EDUCAUSE is helping institutional leaders, IT professionals, and other staff address their pressing challenges by gathering and sharing data. This report is based on an EDUCAUSE QuickPoll. QuickPolls enable us to rapidly gather, analyze, and share input from our community about specific emerging topics.Footnote1

The Challenge

This Black Friday season, Amazon offered shoppers an eyebrow-raising deal on the Oculus Quest 2 Virtual Reality headset—the "low" price of $299.Footnote2 Fleeting though this deal may have been, it signals larger trends emerging across the technology landscape: consumers now have easier access to better XR technologies than ever before, and XR equipment and content sales are growing steadily.Footnote3 Whether and how higher education latches onto these trends may yet be unclear. What, if any, are the best institutional uses of XR technologies? What challenges lie ahead for those institutions committed to investing in these technologies? This QuickPoll addresses these and other questions around XR technology in higher education.Footnote4

The Bottom Line

XR technologies are not yet a ubiquitous feature of higher education, and for many institutions they may still be a "nice to have" add-on to traditional modes of teaching and working.
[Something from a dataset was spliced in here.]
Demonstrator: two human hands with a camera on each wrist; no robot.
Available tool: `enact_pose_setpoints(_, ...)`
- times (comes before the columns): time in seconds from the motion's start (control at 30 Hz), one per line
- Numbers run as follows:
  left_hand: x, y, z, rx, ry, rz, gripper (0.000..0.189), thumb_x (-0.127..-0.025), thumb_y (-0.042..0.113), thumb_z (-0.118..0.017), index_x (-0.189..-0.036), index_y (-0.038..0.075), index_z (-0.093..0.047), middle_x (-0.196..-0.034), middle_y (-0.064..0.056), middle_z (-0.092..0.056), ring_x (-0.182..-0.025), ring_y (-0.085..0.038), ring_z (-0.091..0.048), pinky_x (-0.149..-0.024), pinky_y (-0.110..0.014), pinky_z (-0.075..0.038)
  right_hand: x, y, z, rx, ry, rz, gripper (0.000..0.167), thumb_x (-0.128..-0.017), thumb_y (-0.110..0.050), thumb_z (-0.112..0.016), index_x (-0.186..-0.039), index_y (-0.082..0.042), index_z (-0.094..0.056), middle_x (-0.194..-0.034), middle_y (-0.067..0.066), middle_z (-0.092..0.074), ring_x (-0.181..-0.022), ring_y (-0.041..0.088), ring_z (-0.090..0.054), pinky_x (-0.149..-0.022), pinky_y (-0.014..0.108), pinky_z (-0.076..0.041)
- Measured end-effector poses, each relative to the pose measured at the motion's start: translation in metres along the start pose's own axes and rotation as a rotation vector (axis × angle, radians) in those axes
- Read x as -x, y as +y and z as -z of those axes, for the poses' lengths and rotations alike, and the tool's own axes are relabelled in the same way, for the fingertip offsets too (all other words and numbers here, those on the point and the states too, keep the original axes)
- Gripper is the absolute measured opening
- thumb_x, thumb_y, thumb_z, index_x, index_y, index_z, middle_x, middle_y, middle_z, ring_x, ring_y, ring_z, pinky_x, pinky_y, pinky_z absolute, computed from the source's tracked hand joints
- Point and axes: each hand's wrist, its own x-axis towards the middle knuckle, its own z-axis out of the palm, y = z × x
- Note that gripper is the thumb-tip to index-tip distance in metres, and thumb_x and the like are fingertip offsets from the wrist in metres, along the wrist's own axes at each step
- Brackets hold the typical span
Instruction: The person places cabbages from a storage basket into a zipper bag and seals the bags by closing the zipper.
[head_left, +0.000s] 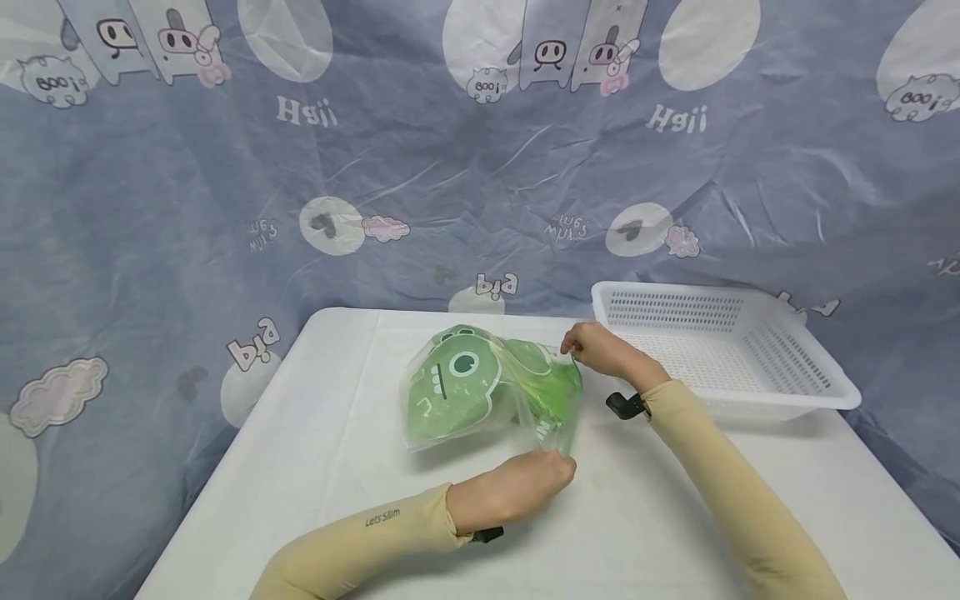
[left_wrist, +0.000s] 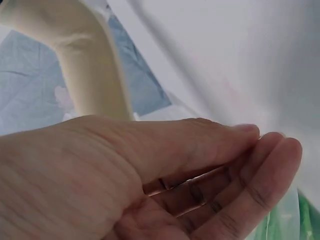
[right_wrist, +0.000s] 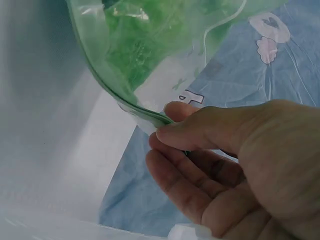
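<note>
A green plush toy (head_left: pixel 450 383) with a cartoon face lies inside a clear plastic bag (head_left: pixel 536 379) on the table. The bag's mouth faces right, with a green strip along its edge. My right hand (head_left: pixel 603 348) pinches the far corner of that edge between thumb and fingers; the right wrist view shows the green edge strip (right_wrist: pixel 117 97) running into the grip. At the near corner, my left hand (head_left: pixel 517 492) pinches the bag's edge. In the left wrist view, thumb and fingertips meet and a bit of the bag (left_wrist: pixel 272 225) shows below them.
A white perforated plastic basket (head_left: pixel 787 392) stands at the table's right rear, just beyond the right hand. White cloth covers the table (head_left: pixel 330 433). A blue-grey printed curtain (head_left: pixel 420 167) hangs behind it.
</note>
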Motion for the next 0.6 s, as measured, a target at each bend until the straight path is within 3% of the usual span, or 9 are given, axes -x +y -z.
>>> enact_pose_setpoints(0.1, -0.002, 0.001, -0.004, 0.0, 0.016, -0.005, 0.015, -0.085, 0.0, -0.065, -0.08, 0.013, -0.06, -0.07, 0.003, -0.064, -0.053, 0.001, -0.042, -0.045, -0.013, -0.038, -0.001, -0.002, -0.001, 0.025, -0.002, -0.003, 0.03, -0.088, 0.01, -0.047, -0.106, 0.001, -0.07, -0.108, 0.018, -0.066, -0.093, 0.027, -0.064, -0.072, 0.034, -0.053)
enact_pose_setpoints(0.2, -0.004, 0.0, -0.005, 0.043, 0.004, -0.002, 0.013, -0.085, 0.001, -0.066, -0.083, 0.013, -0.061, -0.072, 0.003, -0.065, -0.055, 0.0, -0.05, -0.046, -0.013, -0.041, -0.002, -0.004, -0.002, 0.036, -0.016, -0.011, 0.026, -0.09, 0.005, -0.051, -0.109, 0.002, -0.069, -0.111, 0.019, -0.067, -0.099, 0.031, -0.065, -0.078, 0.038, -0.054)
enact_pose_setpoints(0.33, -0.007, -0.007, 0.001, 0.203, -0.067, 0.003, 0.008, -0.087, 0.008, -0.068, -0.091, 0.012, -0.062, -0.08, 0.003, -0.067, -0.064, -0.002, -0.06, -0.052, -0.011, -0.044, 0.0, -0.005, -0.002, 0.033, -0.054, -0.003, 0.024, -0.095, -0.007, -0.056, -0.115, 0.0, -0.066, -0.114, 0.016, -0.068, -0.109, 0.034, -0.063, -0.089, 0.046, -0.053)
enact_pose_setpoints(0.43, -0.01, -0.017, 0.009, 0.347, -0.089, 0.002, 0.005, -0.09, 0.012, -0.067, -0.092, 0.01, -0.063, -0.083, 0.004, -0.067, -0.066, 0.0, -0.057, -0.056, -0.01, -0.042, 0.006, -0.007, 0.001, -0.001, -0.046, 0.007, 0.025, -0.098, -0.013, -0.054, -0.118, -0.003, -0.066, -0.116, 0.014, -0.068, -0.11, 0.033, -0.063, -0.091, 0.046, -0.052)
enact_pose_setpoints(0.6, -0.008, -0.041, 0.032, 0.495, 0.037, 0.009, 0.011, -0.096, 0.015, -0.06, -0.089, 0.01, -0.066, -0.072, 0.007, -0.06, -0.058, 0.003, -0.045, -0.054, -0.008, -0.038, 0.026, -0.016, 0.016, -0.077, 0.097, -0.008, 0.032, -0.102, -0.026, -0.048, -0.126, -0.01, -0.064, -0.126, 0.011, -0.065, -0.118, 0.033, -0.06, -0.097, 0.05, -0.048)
And yet growth for XR in higher education is looming on the horizon, as these technologies become more affordable, more available, and more common in our shared social and cultural experiences. As use cases for XR in higher education become more evident, there will be expanded opportunities for institutions to align XR capabilities with their strategic priorities and a greater need for resource investments and faculty buy-in for supporting that alignment.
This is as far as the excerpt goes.